The enormity of government-sponsored operations against
suspected political opponents during the Red Terror has
defied accurate analysis and has made attempts at
quantification of casualties irrelevant. Amnesty
International, for example, concluded that "this campaign
resulted in several thousand to perhaps tens of thousands of
men, women, and children, killed, tortured, and imprisoned."
Other sources estimated that, during 1977-78, about 30,000
people had perished as a result of the Red Terror and harsh
conditions in prisons, kebele jails, and concentration
camps. Ethiopian sources opposed to the Marxist regime
claimed that the security forces had killed 2,000 teachers
and students in a pre-May Day 1978 massacre in Addis Ababa.

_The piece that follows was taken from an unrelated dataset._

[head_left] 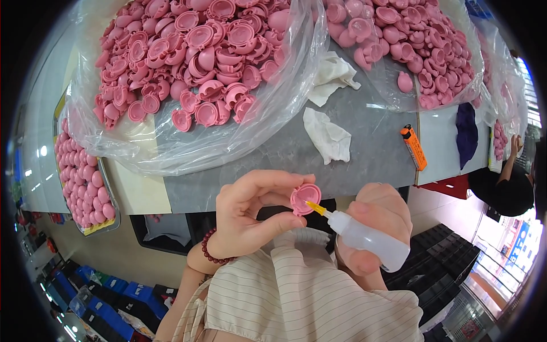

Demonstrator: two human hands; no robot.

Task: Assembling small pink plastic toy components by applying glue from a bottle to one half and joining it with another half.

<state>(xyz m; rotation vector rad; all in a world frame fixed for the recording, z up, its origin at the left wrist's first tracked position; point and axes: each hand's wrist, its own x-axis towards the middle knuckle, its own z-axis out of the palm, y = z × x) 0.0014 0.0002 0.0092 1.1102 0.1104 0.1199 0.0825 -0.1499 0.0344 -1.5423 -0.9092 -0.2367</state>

The authorities also executed hundreds of unarmed Eritrean
civilians in Asmera while the city was under siege by
secessionists in December 1977. In a single sweep in Addis
Ababa the same month, troops killed about 1,000 students for
distributing antigovernment leaflets.
During the Red Terror in Addis Ababa, security forces
frequently mutilated the bodies of political dissidents,
dumping them along roads or stacking them on street corners.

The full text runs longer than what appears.